In this case, percutaneous devices such as IABP and Impella were considered inadequate due to the potential for worsening AR and insufficient left ventricular unloading. Therefore, an extracorporeal LVAD was chosen. While continuous LV drainage may theoretically increase the regurgitant volume in aortic regurgitation, extracorporeal LVAD drainage from the apex does not require transvalvular placement and may have a relatively lower risk of worsening regurgitation compared to devices such as Impella, which traverse the aortic valve and can impair leaflet coaptation. In this case, the net unloading effect achieved with the LVAD outweighed any increase in regurgitant volume, resulting in improved hemodynamics and resolution of pulmonary congestion. The overall unloading effect provided by the LVAD was sufficient to improve hemodynamics and resolve pulmonary congestion, despite any potential increase in regurgitant volume.
While AVR is necessary for patients with AR and cardiogenic shock, proceeding with surgery without preoperative optimization may increase the risk of intraoperative and postoperative complications. Although there are reports of improved outcomes with transcatheter AVR for AR, it is not a standard method.^3,4)^ Despite the progression of hepatic and renal dysfunction and coagulopathy, the hemodynamic stabilization achieved by LVAD support allowed for preoperative optimization. LVAD support stabilized the patient’s hemodynamics, enabling safe surgery and early weaning from VA-ECMO and LVAD postoperatively. This suggests that even in patients with severe organ dysfunction, a staged approach using LVAD may be effective in reducing the risks associated with surgery.

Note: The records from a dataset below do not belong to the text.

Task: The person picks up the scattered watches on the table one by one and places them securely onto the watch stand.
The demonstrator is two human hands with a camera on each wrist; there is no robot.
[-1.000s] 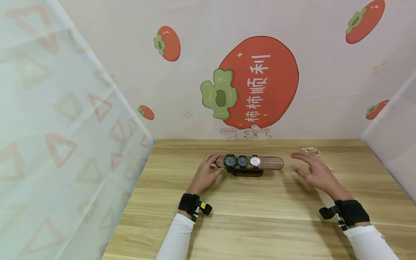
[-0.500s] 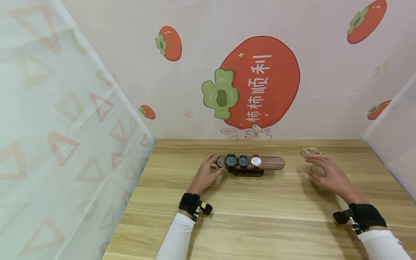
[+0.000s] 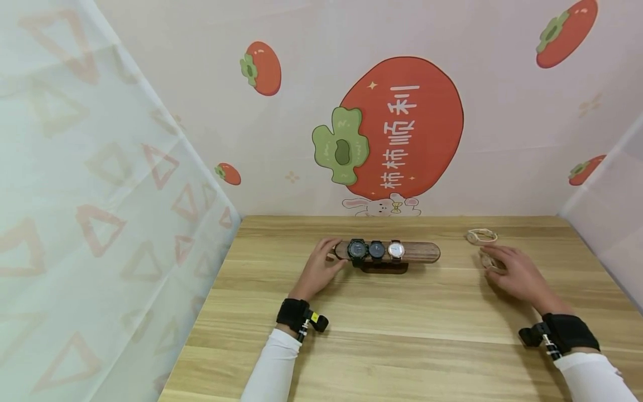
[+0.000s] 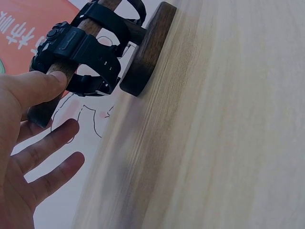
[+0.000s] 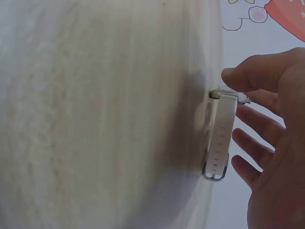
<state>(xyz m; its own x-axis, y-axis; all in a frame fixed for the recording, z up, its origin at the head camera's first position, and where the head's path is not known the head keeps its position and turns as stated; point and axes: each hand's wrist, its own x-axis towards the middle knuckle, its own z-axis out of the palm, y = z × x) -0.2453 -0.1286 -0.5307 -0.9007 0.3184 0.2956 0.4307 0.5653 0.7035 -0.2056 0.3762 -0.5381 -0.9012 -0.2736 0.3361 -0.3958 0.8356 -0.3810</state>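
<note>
A wooden watch stand stands on the table with a dark chunky watch, a smaller black watch and a white-faced watch strapped round its bar. At the bar's left end, my left hand holds it between thumb and fingers; the left wrist view shows the thumb on the bar. My right hand pinches the case end of a pale-strapped watch on the table, thumb in front and index finger behind. Its dial is hidden in the right wrist view.
Another pale-strapped watch lies just beyond my right hand, its strap in a loop. The wooden table ends at a printed back wall, with patterned cloth along the left side.
My right hand has moved right and slightly down to the nearer pale-strapped watch, its fingers closing round it. My left hand stays on the watch stand.
</note>
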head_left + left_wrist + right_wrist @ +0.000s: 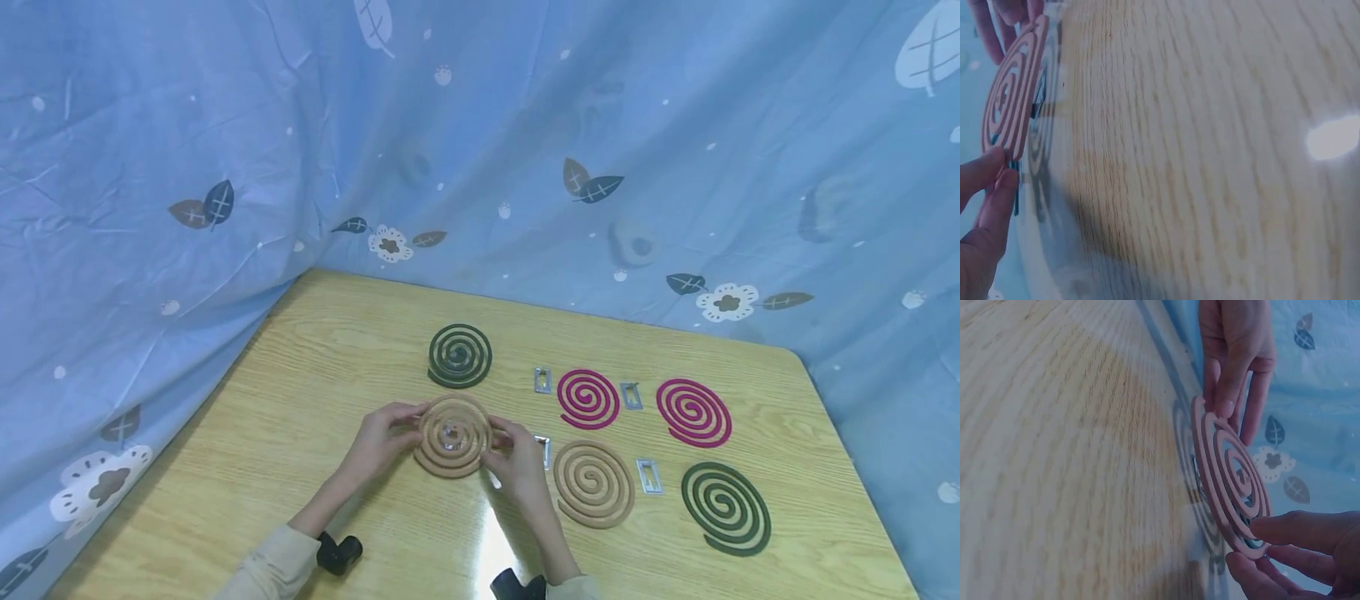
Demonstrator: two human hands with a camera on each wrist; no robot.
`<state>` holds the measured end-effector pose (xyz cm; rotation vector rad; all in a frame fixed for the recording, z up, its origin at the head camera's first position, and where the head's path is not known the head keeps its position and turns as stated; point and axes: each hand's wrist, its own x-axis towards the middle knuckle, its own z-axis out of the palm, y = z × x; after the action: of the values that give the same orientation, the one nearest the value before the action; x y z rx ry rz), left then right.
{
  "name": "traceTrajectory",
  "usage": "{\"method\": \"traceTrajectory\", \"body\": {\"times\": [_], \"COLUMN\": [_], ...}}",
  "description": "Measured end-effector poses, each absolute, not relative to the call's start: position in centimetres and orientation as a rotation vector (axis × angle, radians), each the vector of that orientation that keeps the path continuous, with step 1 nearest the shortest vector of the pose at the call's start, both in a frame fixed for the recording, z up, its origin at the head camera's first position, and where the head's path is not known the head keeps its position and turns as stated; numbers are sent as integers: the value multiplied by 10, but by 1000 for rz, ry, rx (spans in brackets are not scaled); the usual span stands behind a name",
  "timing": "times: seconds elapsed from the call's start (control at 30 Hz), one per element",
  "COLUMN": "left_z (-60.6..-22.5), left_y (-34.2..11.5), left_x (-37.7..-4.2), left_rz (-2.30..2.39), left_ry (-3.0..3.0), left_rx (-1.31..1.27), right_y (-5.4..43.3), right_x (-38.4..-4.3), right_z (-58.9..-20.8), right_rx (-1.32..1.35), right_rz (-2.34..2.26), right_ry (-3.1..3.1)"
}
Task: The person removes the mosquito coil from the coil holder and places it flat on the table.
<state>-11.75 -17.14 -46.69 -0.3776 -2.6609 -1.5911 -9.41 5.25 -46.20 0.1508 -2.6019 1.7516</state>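
A tan mosquito coil (453,435) is held between both hands just above the table. My left hand (385,442) pinches its left edge between thumb and fingers, and my right hand (520,460) pinches the right edge. In the left wrist view the coil (1013,87) is tilted on edge to the camera, with a shadow on the wood beside it. Through the gaps at its middle a small metal stand (452,442) shows beneath, partly hidden. The right wrist view shows the coil (1229,481) with fingers at both ends.
Just behind, a dark green coil (461,356) sits over a stand. To the right lie two magenta coils (588,399), another tan coil (593,484), another green coil (726,508) and several metal stands (649,477). Blue patterned cloth (480,150) borders the wooden table (300,400).
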Motion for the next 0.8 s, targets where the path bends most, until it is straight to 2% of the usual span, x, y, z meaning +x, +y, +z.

There is a report that LV unloading is effective with left atrial VA-ECMO in shock^5)^ with AR.^6)^ In this case, surgical intervention on the mitral and tricuspid valves and the absence of a groin cannula made extracorporeal LVAD a suitable choice, facilitating postoperative rehabilitation. Future research should develop guidelines for managing cardiogenic shock with AR, including optimal timing and device selection. The combined use of VA-ECMO and LVAD represents a promising strategy, offering tailored solutions for severe heart failure with AR or left ventricular dysfunction, potentially improving patient outcomes.
CONCLUSIONS
We have reported a case of cardiogenic shock with aortic regurgitation where conventional support devices were insufficient. Extracorporeal LVAD provided effective left ventricular unloading, enabling preoperative optimization and successful surgery. This case supports its use as a bridge-to-surgery strategy in such complex scenarios.
ACKNOWLEDGMENTS
We thank the medical, nursing, and clinical engineering staff of Osaka University Hospital for their valuable support in the management of this patient.
DECLARATIONS
Funding
The authors received no specific funding for this work.
Authors’ contributions
TT drafted the manuscript and collected the clinical data.
TK supervised the manuscript preparation and revised it critically for important intellectual content.
DY, SS, YM, and SM participated in the patient’s surgical treatment and postoperative management.
All authors read and approved the final manuscript.
Availability of data and materials
The data underlying this article will be shared upon reasonable request to the corresponding author.
Ethics approval and consent to participate
This study was approved by the Institutional Review Board of Osaka University Hospital (approval no. 16105).
Consent for publication
The authors confirm that written informed consent for submission and publication of this case report, including images and associated text, has been obtained from the patient in line with COPE guidance.
Competing interests
The authors declare that they have no competing interests.